O dia em que morri para a minha mãe, e o meu amor por Elas

Olá meus leitor@s. Desde que o mês de outubro começou e recebi o lembrete para a escrever a crónica mês, decidi que não escreveria sobre o Outubro Rosa, nem sobre mamas ou tetas. Senti que ainda não estou preparada para escrever com distância sobre esse tema que me é muito caro. Por isso resolvi escrever sobre o dia em que morri para minha mãe, e o meu amor por Elas: minha mãe e minha mana que a vida me deu, a Mira.
Sem querer causar ciúmes nas minhas três irmãs de sangue, a mamã e a Mira estiveram presentes em quase todos os momentos mais marcantes da minha vida. Na minha primeira menstruação, na minha primeira deceção amorosa que me deixou de rastro, na gravidez e nascimento da minha única filha, na primeira vez que fiquei desempregada, na morte do meu pai, e no dia que morri para a minha mãe.
Sim, eu morri para a minha mãe, às 17 horas do passado dia vinte de março. Morri para minha mãe, no mesmo quarto onde ela e eu dormimos a primeira noite da sua mudança para São Vicente, tinha eu somente onze meses de vida.
Horas antes de eu morrer para minha mãe, estava ao telefone a falar com a Mira e Dica, em como a minha mamã estava aflita, e como ela ficou aliviada ao reconhecer o quarto onde viveu mais de metade da sua octogenária vida, e pediu-nos (aos filhos) para a deixarmos dormir.
Na hora em que eu morria para minha mãe, ela segurava minha mão, e eu seguia com os olhos, as linhas do oxímetro, através das quais, a mamã me dizia: eu estou em paz filha, eu fico em paz, e por favor chora, mas depois segue a vida. E assim, tranquila, morri para a minha mãe.
Depois dos mais longos trinta segundos da minha vida, veio o desespero mascarado de uma calma e tranquilidade que não eram minhas, e meu pensamento foi: vou avisar a Mira.
Dedos na tecla, mensagem enviada, mensagem lida, mensagem respondida: já chego aí.
E a Mira chegou!
Eu ia a acompanhar os anjos que levavam a mamã para ser preparada para sua despedida final, e na porta de entrada a Mira materializou-se à minha frente, e naquele que é nosso abraço me refugiei e gritei, igual uma panela de pressão, toda a dor que senti e sinto até hoje.
Morri para a minha mãe há sete meses e onze dias, e quando sou assaltada pelas lembranças desse dia, o olhar da minha Mira, o abraço que me deu, os ouvidos que foi para a minha dor, é o que mais se destaca. A Mira é testemunha do Amor e da relação que tive com a Mamã, afinal já são quase quarenta anos de uma irmandade.
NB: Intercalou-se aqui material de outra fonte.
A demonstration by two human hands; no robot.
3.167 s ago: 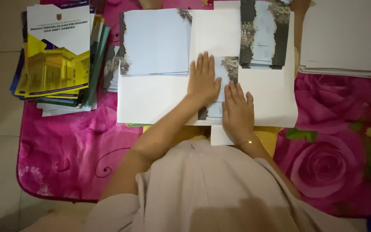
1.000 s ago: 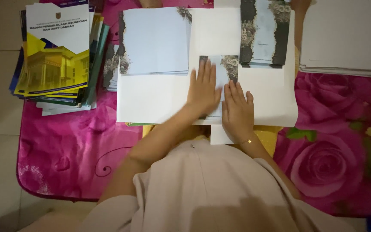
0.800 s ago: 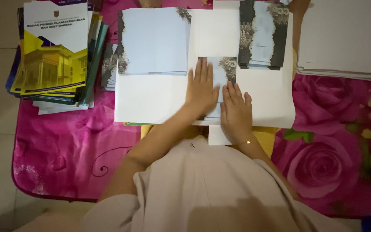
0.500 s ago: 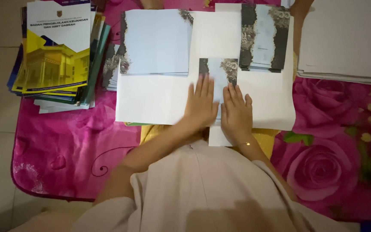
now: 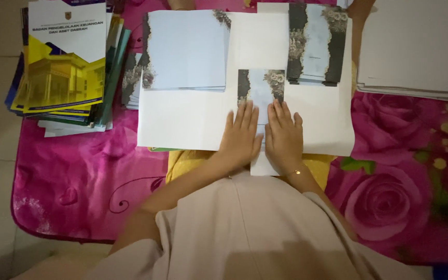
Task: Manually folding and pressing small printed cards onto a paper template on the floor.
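Since the earlier frame, the small floral card (image 5: 261,85) has slid up the white sheet (image 5: 182,124) and shows more fully. Your left hand (image 5: 240,136) and right hand (image 5: 284,135) lie flat, fingers spread, pressing its lower end, gripping nothing. A booklet stack (image 5: 66,57) sits far left.

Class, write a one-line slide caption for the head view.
Left hand and right hand press flat a small floral card on white paper.
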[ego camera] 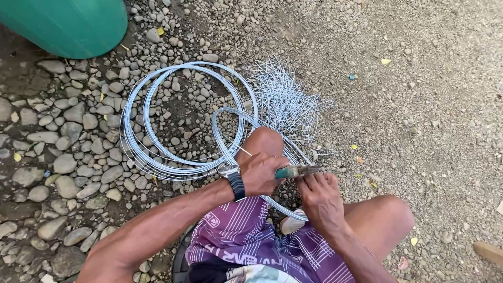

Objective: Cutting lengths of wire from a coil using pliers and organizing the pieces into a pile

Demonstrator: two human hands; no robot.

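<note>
Pliers [294, 171], teal-handled, lay roughly level across the knees, long axis left to right, jaws pointing right. Gripped at the handle by left hand [260, 173], fingers wrapped closed. Right hand [319, 196] just beside the jaws, fingers pinched at the tip, apparently on a strand of wire; strand itself too fine to confirm. Nearer to the jaws: right hand. Loop of wire coil [183, 120] ran under both hands, bulk of it spread on gravel [419, 105] ahead and to the left. Heap of cut wire pieces [283, 97] beyond the coil. Green drum [68, 23] at top left.
</note>
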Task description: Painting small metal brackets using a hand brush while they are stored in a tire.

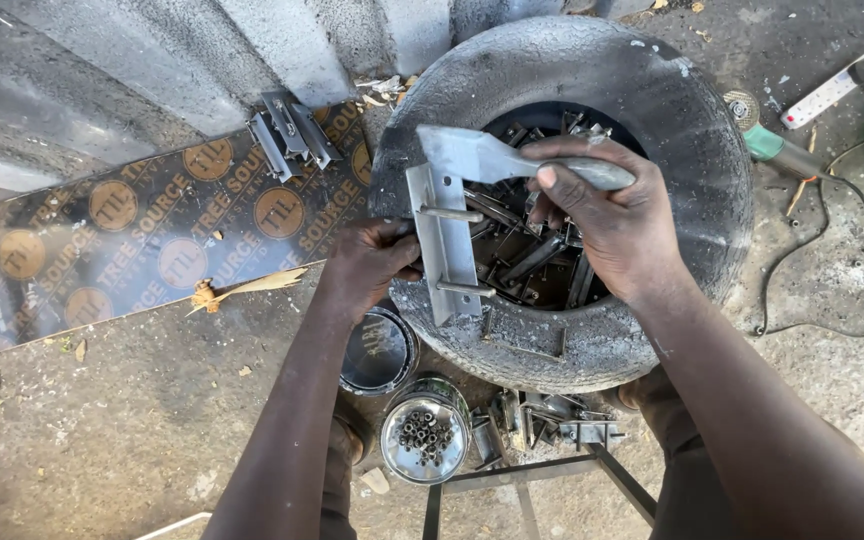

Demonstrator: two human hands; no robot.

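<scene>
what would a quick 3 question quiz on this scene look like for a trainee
1. True or false: the right hand holds a grey flat-bladed tool.
2. What does the left hand grip?
A. a green bottle
B. a grey metal bracket
C. a white power strip
3. Fill in: the loose metal parts lie in the hollow of an old ___.

Key
1. True
2. B
3. tyre
</scene>
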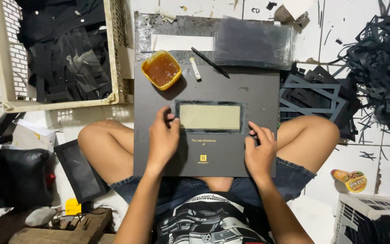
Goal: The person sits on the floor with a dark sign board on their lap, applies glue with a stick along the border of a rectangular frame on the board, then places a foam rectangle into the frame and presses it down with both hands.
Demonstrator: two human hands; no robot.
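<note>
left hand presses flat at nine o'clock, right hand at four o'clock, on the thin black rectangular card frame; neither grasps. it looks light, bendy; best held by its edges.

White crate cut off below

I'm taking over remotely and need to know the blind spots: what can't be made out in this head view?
- Left hand: fingertips curl onto the black frame; contact beneath is hidden.
- Right hand: covers the frame's lower right corner.
- Dark board: its near edge is hidden by the wrists.
- Orange tub: brown contents, kind unclear.
- Crate: cut by the top edge; dark contents indistinct.
</note>
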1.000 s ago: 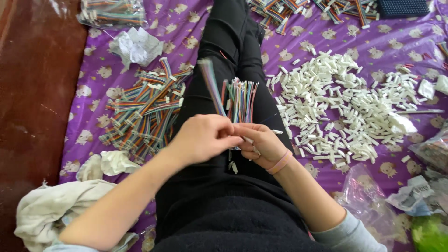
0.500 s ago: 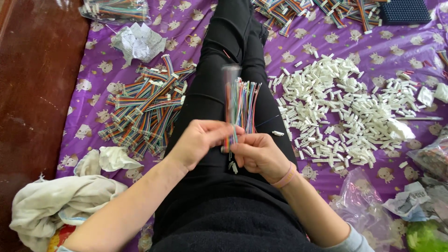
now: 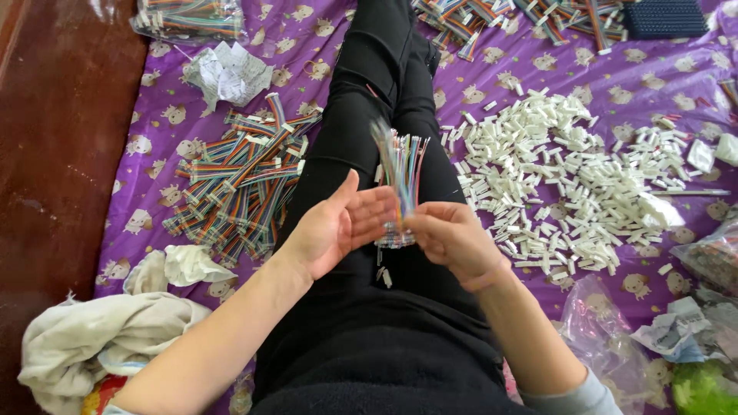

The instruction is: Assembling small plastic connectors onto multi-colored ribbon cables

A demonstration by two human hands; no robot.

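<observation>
Head view looks down at a person sitting on a purple cloth (image 3: 154, 115) with little animal pictures on it. Black trousers run up the middle.

Far left is a brown floor (image 3: 54, 154). Near it, at the bottom left, lies a heap of pale cloth (image 3: 100, 338). A bit to the right is a big pile of rainbow wire strips (image 3: 238, 184), laid side by side. Above it sits a crumpled white paper (image 3: 227, 73), and at the top left a clear bag (image 3: 192, 17) full of more coloured wires.

In the middle, over the lap, the left hand (image 3: 330, 227) is open, fingers spread, palm turned to the right. It touches the bottom of a bunch of thin coloured wires (image 3: 401, 173). The right hand (image 3: 450, 238) pinches that bunch near its low end, so the wires stand up like a fan. A few tiny white bits (image 3: 383, 275) lie on the lap just under the hands.

To the right is a wide heap of small white plastic plugs (image 3: 569, 177). Far at the top right are more wire bundles (image 3: 492, 19) and a dark blue block (image 3: 665, 19). At the bottom right lie clear plastic bags (image 3: 607, 338), a crumpled pale wrapper (image 3: 673, 330) and something green (image 3: 703, 388). I can see no label I could tell apart.

What could go wrong: the bunch is held by one pinch only. I think it could slip and the wires could spill onto the lap and mix up. The tiny bits on the lap could roll off and get lost in the cloth.
</observation>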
E a Mamã foi testemunha do Amor e da relação que tenho com a Mira. As duas me amam/amaram à sua maneira, e as duas se gostaram e se acarinharam. A Mamã sempre preocupada por a Mira estar sempre “fraquinha”, a Mira sempre atenciosa com a Dona Celestina.
Vocês devem estar a perguntar do porquê de eu dizer que “morri para minha mãe” em vez de “a minha mãe morreu”. É simples, ela continua viva em mim, nas minhas lembranças, minhas memórias, minhas histórias, minhas saudades, enquanto que para ela eu já não existo, porque já não sente, já não vê nada. É por isso que o escritor Carpinejar diz que “a dor do luto é “como uma panela de pressão. Não dá para abrir a tampa de uma vez e deixar a fumaça sair. Tem que deixar a pressão/dor ir se soltando aos poucos. A dor do dia da morte pode voltar a ser igual 15 anos depois. Ela nunca passa. E você não sente saudades do outro que morreu, você sente saudades daquilo que nunca mais serás para quem morreu. Você não pensa no abraço que nunca mais vai dar na pessoa, mas sim no abraço que nunca mais vais receber. A morte do outro é a nossa inexistência”.
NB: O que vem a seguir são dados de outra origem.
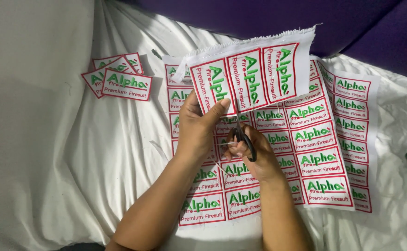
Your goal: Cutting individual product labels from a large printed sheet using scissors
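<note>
My left hand (199, 123) holds up a white fabric strip (250, 69) with three embroidered patches, each red-bordered with green and red lettering. The thumb pinches the strip's lower left corner. My right hand (252, 155) grips black-handled scissors (243, 135), blades pointing up at the strip's lower edge between the first and second patch. Under both hands lies a large white sheet of uncut patches (319, 135) in rows.
A small pile of cut-out patches (120, 76) lies at the upper left on the rumpled white cloth (50, 139). A second column of patches (354, 139) lies at the right. Dark purple fabric (352, 23) runs along the top.
</note>
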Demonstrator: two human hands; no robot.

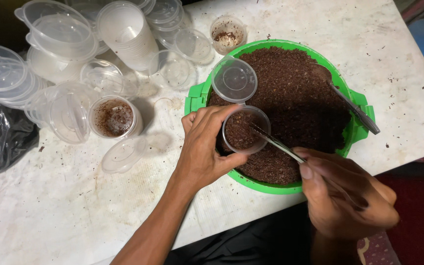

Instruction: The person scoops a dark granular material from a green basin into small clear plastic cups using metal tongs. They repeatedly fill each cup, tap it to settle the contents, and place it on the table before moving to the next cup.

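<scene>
Filling step: left hand (203,147) grips small clear cup (245,130) over green basin (354,128); right hand (344,196) clasps spoon (276,143), tip in cup. Next: level scoop, steady cup.

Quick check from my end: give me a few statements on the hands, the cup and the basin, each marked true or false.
1. The left hand holds a small clear cup over the green basin. True.
2. The cup's hinged lid is shut. False: it stands open.
3. The right hand holds a metal tool whose tip is in the cup. True.
4. The basin is empty. False: it holds brown granular stuff.
5. A spoon lies in the basin. True.
</scene>
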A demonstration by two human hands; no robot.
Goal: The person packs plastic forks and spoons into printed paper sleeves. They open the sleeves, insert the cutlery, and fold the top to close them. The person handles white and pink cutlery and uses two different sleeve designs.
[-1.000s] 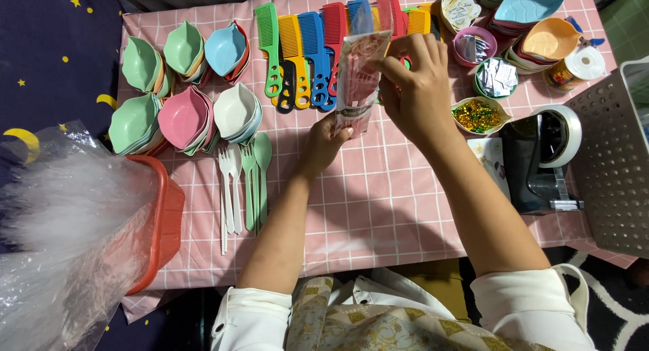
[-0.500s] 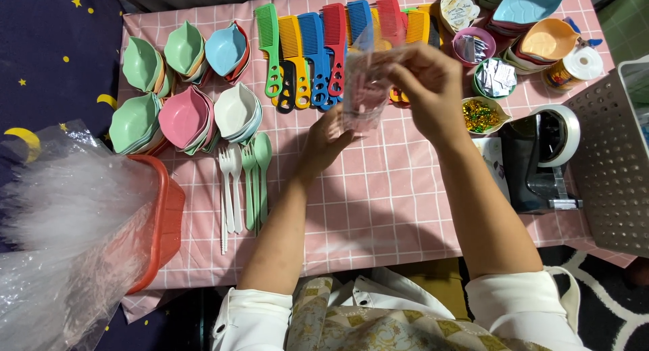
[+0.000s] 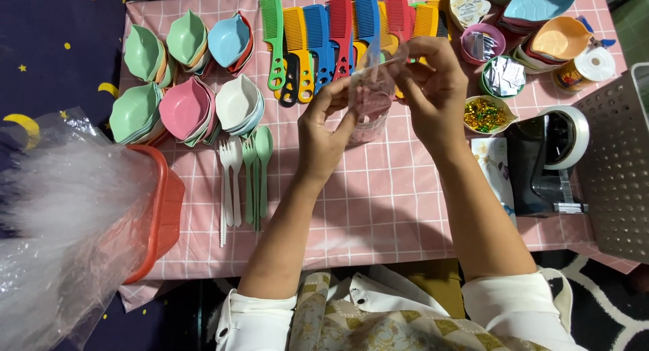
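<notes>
1. My left hand [image 3: 323, 131] pinches the lower side of a small clear plastic bag [image 3: 370, 99], fingers closed on it.
2. My right hand [image 3: 433, 94] grips the bag's upper edge between thumb and fingertips.
3. I hold the bag just above the pink checked tablecloth [image 3: 378, 202], directly in front of the row of coloured combs [image 3: 331, 33].
4. Left of the bag sit stacked leaf-shaped bowls [image 3: 186, 107], with pale spoons and forks [image 3: 242, 175] below them.
5. Right of the bag stand a bowl of shiny candies [image 3: 485, 114] and a black tape dispenser [image 3: 544, 165].
</notes>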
Tenho saudades de ser a Vera que eu era, antes de morrer para minha mãe, antes da Mira se materializar à minha frente, e ser a tábua ao qual me agarrei para não me afundar. Tenho saudades, mas sei que não voltarei a ser como eu fui, assim como a Mira já não é a Mira que era antes dos nossos olhares se cruzarem naquela porta.
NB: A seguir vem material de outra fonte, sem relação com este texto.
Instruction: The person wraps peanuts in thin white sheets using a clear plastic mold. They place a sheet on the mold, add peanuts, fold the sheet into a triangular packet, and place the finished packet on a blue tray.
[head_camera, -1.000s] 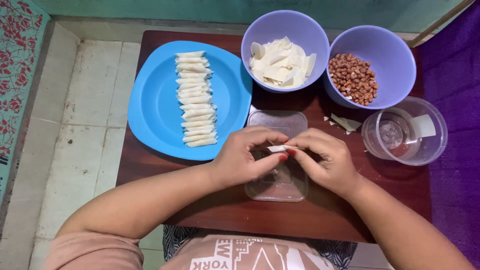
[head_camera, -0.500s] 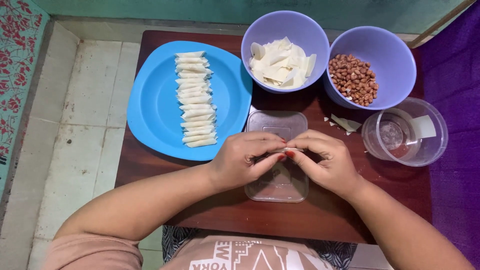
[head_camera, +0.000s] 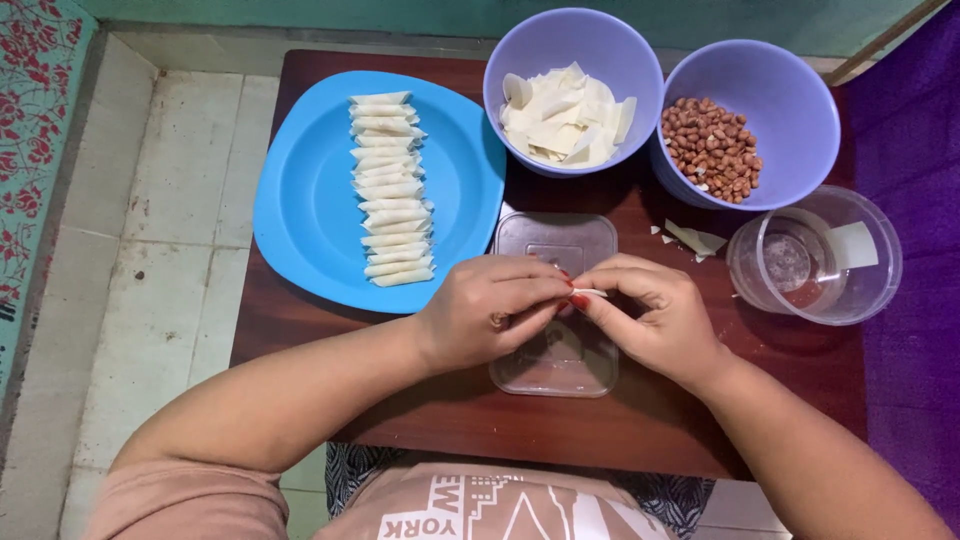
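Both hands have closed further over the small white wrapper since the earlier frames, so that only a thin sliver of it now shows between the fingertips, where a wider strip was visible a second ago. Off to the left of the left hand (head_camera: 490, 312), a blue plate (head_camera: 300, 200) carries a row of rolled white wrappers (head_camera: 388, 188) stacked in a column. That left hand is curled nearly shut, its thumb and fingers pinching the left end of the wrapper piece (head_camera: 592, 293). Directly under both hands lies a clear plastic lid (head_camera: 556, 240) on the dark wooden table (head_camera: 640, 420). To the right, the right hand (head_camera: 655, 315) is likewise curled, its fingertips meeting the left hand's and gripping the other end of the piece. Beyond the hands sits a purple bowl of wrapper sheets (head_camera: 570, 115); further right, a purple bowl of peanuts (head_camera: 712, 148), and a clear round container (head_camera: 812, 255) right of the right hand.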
Eu morri para minha mãe, mas continuo viva para a Mira, e eu a Amo e amarei para sempre. Assim como a ti também, Mamã.

Vera Figueiredo
"Patxê parloa que cresceu em São Vicente, e que fala o crioulo com sotaque de S. Antão. Relações Públicas de formação, ambientalista de coração, adora ler, e escrever é a forma que encontrou de enfrentar os demónios e os anjos que habitam em si. Deve à minha mãe o gosto pela escrita e o tom sarcástico. Escreve mais prosa do que poesia e é sempre sobre a realidade do outro entrelaçado com a sua, com doses q.b de ironia. Uma “contadora de estórias dos outros” e se não fosse Relações Públicas, seria Astronauta"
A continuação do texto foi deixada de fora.